The hard-hitting political role of this worship scene becomes even more apparent if we consider the root meaning of the word “apocalypse”– apo, “from,” and kalyptos, “covering.” John’s Apocalypse is an exposé, a pulling back of the curtain to uncover the truth about the Roman Empire. In a role analogous to that of Toto in the climactic scene of the film “The Wizard of Oz,” Revelation pulls back the curtain to expose the fact that Rome is not the great eternal power it claims to be. Rome must not be worshiped.

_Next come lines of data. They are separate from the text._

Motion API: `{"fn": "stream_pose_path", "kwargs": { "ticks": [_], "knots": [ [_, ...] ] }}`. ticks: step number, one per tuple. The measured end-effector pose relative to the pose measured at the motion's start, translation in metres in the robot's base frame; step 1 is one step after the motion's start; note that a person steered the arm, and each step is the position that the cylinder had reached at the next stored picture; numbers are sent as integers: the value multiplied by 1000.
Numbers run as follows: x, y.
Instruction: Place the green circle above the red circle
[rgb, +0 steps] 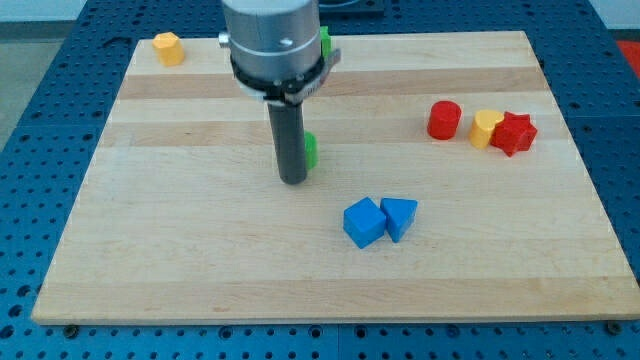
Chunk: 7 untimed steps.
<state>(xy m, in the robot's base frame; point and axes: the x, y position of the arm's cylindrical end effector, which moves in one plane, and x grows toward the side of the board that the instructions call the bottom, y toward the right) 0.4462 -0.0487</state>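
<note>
The red circle (444, 120) stands at the board's right, left of a yellow heart (485, 128) and a red star (514, 133). A green block (311, 150), mostly hidden behind my rod, shows as a sliver at the board's middle; its shape cannot be made out. My tip (292, 181) rests on the board just left of and touching or nearly touching that green block. Another green block (325, 41) peeks out behind the arm's body near the view's top.
A blue cube (363, 222) and a blue triangle (400, 217) sit together below and right of my tip. A yellow block (168, 48) sits at the board's top left corner. The wooden board (180, 250) lies on a blue perforated table.
</note>
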Motion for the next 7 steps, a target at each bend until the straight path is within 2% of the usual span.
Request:
{"fn": "stream_pose_path", "kwargs": {
  "ticks": [2, 4, 6, 7],
  "knots": [
    [-3, -22],
    [-72, 35],
    [-41, 25],
    [-54, 56]
  ]
}}
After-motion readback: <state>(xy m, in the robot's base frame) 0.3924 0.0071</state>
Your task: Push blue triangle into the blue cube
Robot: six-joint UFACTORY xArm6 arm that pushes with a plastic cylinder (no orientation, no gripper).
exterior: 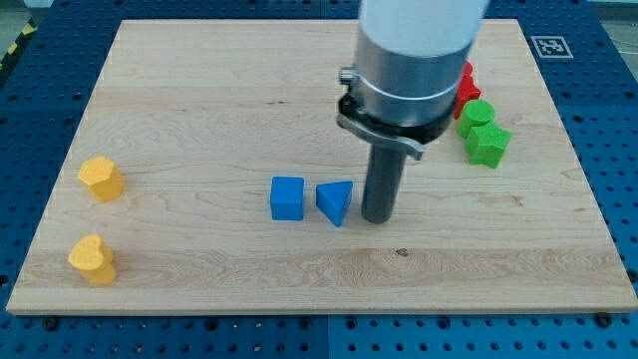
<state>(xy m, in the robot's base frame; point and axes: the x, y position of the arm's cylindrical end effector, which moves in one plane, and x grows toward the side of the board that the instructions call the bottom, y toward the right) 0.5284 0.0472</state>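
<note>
The blue cube [287,197] sits on the wooden board a little below the middle. The blue triangle [336,201] stands just to its right, with a narrow gap between them. My tip [377,218] rests on the board right beside the triangle, on its right side, close to or touching it. The rod rises from there into the arm's wide grey body at the view's top.
Two green blocks [482,130] and a red block [467,85], partly hidden by the arm, lie at the upper right. Two yellow blocks [101,178] [92,258] lie near the left edge. The board [199,90] lies on a blue perforated table.
</note>
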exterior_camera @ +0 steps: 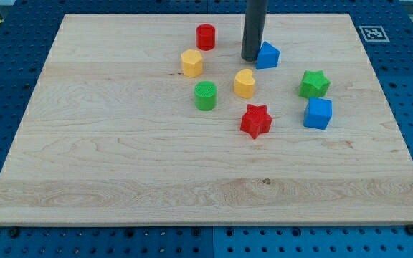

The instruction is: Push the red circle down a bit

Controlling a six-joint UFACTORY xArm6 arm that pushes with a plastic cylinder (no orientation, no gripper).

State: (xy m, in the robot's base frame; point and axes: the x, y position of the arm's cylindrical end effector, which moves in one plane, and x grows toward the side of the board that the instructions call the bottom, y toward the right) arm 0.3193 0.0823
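- My tip rests on the wooden board, touching the left side of the blue triangular block.
- No claw on this rig: a plain rod, nothing held.
- Red circle sits far on the board, left of the tip, apart from it.
- Yellow hexagon lies just near-left of the red circle; green circle nearer.

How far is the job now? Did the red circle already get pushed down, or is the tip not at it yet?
Nothing looks done yet: the red circle sits near the view's top, above the yellow hexagon. In hand: my tip rests to the red circle's right and lower, right beside the blue triangle, with a clear gap to the circle. Left: bring my tip above the circle, then push it down a bit.
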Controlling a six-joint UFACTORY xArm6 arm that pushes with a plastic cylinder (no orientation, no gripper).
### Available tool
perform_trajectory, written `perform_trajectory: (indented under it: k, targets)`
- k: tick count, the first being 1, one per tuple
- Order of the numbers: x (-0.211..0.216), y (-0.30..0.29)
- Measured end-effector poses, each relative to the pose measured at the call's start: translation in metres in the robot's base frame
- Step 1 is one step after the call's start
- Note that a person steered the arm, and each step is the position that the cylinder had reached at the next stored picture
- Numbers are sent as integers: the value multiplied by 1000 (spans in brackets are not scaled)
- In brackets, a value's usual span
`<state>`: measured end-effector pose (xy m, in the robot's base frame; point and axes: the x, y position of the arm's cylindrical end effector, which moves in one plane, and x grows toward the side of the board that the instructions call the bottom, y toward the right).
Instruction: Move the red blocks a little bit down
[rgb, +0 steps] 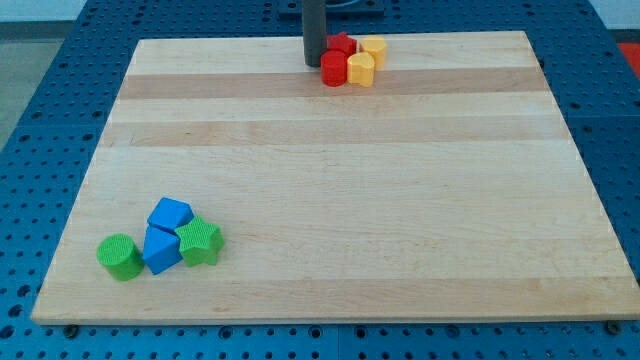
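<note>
Two red blocks sit near the board's top edge, touching each other: one (342, 45) higher up and one (334, 70) just below it. Two yellow blocks (373, 48) (361, 69) press against their right sides. My dark rod comes down from the view's top, and my tip (313, 64) stands on the board just left of the red blocks, close to or touching the lower red one.
At the bottom left lies a second cluster: a green cylinder (120, 257), two blue blocks (170, 215) (161, 250) and a green star-shaped block (200, 241). The wooden board (340, 200) lies on a blue perforated table.
</note>
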<state>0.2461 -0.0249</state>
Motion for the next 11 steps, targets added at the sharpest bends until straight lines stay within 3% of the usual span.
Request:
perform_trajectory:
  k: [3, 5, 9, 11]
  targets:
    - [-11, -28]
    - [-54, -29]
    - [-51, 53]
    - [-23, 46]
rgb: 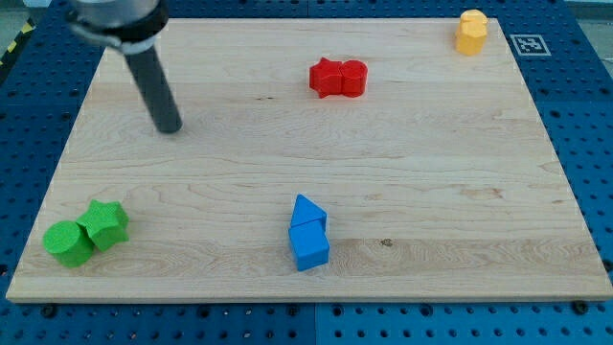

As preachers, we can invite worshipers to savor the liturgy and join in the hymn of all creation, even while we also observe that radical liturgy demands saying “no” to false allegiances and claims. As Elisabeth Schüssler Fiorenza argues, Revelation’s frequent use of hymns, doxologies, hallelujahs, amens and descriptions of heavenly liturgies serves “not for the sake of persuading his audience to participate in the daily or weekly liturgy,” but rather “for the sake of moving the audience to political resistance . . . If the author would write today, he might say: ‘Don’t salute the flag, salute God’; or ‘Don’t pledge allegiance to the state, pledge it to God’.”3

Revelation does not strictly follow the genre of apocalypse, however, but throws in some surprises. Most surprisingly, Revelation introduces Jesus not as the expected fierce apocalyptic lion (Revelation 5:5, from Genesis 49:9), but rather as a “Lamb” (literally the diminutive word, “little lamb”). No other Jewish apocalypse portrays its hero as a Lamb. This is a depiction of Jesus in the most vulnerable way possible, as a slaughtered victim. Jesus Christ is God’s Passover lamb who has been raised, and who now is worthy of our worship.

The powerful metaphor of Jesus as “the Lamb who was slain” will become the central christological symbol of the entire book. This scripting of Jesus as a lamb is an obvious signal not to interpret the imagery of Revelation literally, but rather metaphorically. Just as Jesus was not literally a four-legged sheep or lamb, so Revelation’s other symbols and numbers should not be read literally. Revelation’s profound truth is not as a series of predictions to be figured out, but rather a deeper-than-literal truth — a journey into God’s vision of hope for our world.


Notes:

1 Commentary first published on this site on April 14, 2013.

2 Kathleen Norris, Introduction to Revelation (New York: Grove Press, 1999), vii.

3 Elisabeth Schüssler Fiorenza, Revelation: Vision of a Just World (Minneapolis: Fortress, 1991), 103.